A Journal For Our Times: Emerging Infectious Diseases
Emerging Infectious Diseases® pioneered peer-reviewed journal publishing at CDC. Since 1995, the journal has been breaking new ground—one of the first to go online ahead of print and link cover art with science content.
The journal raises global awareness of new and reemerging infectious diseases and microbial threats, addressing the needs of the most affected: the young, the old, the underprivileged, and those weakened by other illnesses.
Now a hallmark of the journal, cover art emphasizes interdisciplinary content and global reach. Complementing the science, art draws attention to intersections between people, animals, and the environment, at the root of disease emergence, prevention, and control.
Celebrating the accomplishments of this remarkable journal, this exhibit showcased a complete set of covers and selected enlargements. They demonstrated how art humanizes and enhances science by illustrating ideas, revealing truth, stimulating the intellect, and firing the emotions.
Sponsored by: National Center for Health marketing, National Center for Infectious Diseases.
The World of the Unseen: Science Meets Art
The idea of revealing the invisible is as compelling a concept to scientists as it is to artists. In an effort to analyze the world we inhabit, scientists gather pictures of cells, viruses, bacteria and even our DNA. These captured images are frequently of uncommon beauty. They make us ponder the wonder of the world in which we live, raising as many questions as answers.
Artists are equally drawn to the world of the unseen for source material, providing springboards from which they interpret advances in current science and what it means to live in the 21st century.

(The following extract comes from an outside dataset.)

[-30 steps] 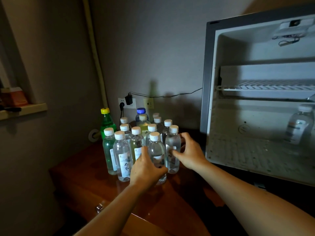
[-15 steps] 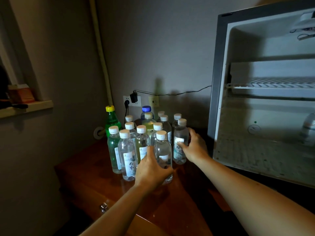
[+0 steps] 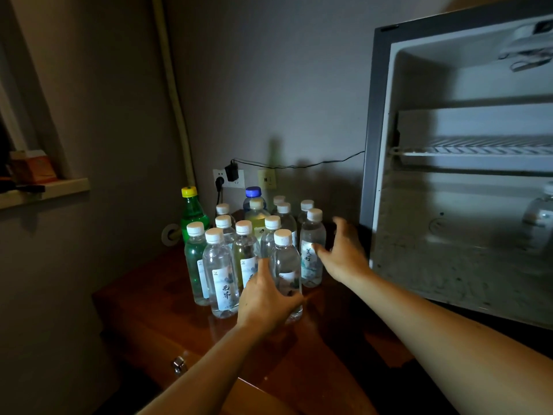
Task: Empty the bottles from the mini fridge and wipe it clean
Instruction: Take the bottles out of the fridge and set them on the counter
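The bottles (image 3: 254, 244) stand upright in a tight group on the wooden cabinet (image 3: 167, 313), at the left of the open fridge (image 3: 383, 145). Most of them are clear with white caps; one at the back left is green with a yellow cap (image 3: 189, 191), and one behind has a blue cap (image 3: 253, 191). My left hand (image 3: 266, 298) grips the front bottle (image 3: 286, 265), the fingers curled around its lower part. My right hand (image 3: 344, 253) is open beside the bottle at the right edge of the group (image 3: 312, 250); the thumb seems to touch its label and the other fingers are spread apart from it, holding nothing. Inside the fridge, one more bottle (image 3: 538, 220) stands at the far right of the bottom floor, partly cut by the edge of the view and blurred. Above it is a white wire shelf (image 3: 478, 146). The floor of the fridge (image 3: 449, 274) looks speckled with dark spots. On the wall behind the bottles there is a socket with a black plug (image 3: 232, 172), and a thin cable (image 3: 314, 163) goes from it toward the fridge. A pale pipe (image 3: 173, 94) goes up the wall in the corner. At the far left a ledge (image 3: 45, 191) carries an orange box (image 3: 33, 166).
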Tool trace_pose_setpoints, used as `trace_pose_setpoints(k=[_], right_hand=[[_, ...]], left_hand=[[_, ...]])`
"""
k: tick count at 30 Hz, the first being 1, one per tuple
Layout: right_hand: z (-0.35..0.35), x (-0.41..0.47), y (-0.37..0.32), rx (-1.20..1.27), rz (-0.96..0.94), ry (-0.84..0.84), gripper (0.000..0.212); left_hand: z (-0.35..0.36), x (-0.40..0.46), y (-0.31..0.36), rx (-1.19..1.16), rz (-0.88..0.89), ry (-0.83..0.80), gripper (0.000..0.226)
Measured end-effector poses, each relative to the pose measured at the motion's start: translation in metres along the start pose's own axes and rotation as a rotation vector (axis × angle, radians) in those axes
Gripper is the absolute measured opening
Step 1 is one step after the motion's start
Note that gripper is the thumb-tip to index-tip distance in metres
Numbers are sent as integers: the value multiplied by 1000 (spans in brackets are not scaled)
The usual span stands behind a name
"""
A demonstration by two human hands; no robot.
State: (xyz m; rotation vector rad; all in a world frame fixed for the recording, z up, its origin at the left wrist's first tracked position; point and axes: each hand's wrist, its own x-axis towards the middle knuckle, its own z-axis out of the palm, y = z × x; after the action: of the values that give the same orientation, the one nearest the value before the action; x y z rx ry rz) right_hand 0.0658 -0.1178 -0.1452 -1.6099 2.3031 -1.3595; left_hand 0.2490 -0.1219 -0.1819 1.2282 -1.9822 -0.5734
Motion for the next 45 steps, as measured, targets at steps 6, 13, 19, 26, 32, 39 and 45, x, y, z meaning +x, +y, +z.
trace_pose_setpoints(k=[6,13,19,26,32,39,45], right_hand=[[9,4,-7,155,126,-125,62],[13,10,-7,-6,90,-79,46],[7,11,-1,-79,91,-164,65],[-19,-12,-3,-67,-173,27,30],[-25,-26,-1,-82,-344,-89,24],[-30,-28,2,-87,-303,-214,34],[-57,-34,15,-114,-303,-256,21]], left_hand=[[3,0,2,-3,11,-7,74],[8,5,4,72,143,62,68],[9,6,17,209,266,62,83],[6,16,31,610,320,225,86],[21,23,41,593,319,210,77],[18,27,42,591,268,146,77],[13,11,59,570,350,214,59]])
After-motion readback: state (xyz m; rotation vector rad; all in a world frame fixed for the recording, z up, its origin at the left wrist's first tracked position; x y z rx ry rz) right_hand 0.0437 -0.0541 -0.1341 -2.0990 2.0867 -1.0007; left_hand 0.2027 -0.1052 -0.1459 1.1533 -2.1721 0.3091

In The World of the Unseen: Science Meets Art, artists Richard Gray, Perry Kirk and Eva Kwong made comments about the humanistic and scientific implications of knowing and seeing what we normally cannot see by visually drawing from what is sub-visible.
Raising the Bar: New Horizons in Disability Sport
Raising the Bar: New Horizons in Disability Sport highlighted the extraordinary achievements of the international para-athletic community. Ten award-winning photographers captured the grace and athleticism of these elite athletes who compete in a wide variety of events from shot put to downhill slalom, cycling to equestrian events, swimming and wheelchair tennis to sitting volleyball and sailing.